START Given data

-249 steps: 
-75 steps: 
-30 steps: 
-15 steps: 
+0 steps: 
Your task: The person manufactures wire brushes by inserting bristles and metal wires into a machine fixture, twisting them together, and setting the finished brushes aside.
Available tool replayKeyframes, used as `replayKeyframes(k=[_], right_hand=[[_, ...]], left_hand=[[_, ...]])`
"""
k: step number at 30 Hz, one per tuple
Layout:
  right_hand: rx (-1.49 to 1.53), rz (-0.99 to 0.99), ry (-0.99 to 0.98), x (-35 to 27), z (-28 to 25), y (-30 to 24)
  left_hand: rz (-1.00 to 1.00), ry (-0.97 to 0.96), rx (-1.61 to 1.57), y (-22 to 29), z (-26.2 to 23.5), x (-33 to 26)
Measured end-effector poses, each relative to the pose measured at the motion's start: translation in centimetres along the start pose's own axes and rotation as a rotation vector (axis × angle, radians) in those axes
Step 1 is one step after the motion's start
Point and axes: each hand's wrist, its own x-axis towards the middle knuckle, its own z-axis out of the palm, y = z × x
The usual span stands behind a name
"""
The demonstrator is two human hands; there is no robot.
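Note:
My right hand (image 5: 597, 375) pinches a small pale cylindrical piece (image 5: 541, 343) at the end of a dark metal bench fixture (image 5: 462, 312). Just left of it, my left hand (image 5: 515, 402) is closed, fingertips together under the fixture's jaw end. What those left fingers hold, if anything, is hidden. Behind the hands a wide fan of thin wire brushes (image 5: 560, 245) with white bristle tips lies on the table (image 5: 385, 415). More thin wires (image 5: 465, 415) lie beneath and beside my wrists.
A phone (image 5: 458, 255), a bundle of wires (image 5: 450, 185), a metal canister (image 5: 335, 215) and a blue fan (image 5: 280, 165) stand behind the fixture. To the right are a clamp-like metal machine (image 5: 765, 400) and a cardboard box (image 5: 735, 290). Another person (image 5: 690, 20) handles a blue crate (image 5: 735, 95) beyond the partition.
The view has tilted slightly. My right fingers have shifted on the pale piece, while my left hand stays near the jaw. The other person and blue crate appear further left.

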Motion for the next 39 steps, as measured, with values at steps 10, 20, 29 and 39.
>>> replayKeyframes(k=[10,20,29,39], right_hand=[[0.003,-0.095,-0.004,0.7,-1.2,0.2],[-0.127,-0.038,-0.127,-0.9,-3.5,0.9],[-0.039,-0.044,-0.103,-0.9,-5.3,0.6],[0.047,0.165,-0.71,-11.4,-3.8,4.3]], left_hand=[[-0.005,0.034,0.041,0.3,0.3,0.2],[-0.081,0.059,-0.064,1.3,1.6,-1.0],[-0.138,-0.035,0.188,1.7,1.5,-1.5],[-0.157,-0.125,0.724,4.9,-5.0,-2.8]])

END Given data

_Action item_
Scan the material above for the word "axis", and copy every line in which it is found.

_Output for this task_
Measured end-effector poses, each relative to the pose measured at the motion's start: translation in centimetres along the start pose's own axes and rotation as a rotation vector (axis × angle, radians) in those axes
Point and axes: each hand's wrist, its own x-axis towards the middle knuckle, its own z-axis out of the palm, y = z × x

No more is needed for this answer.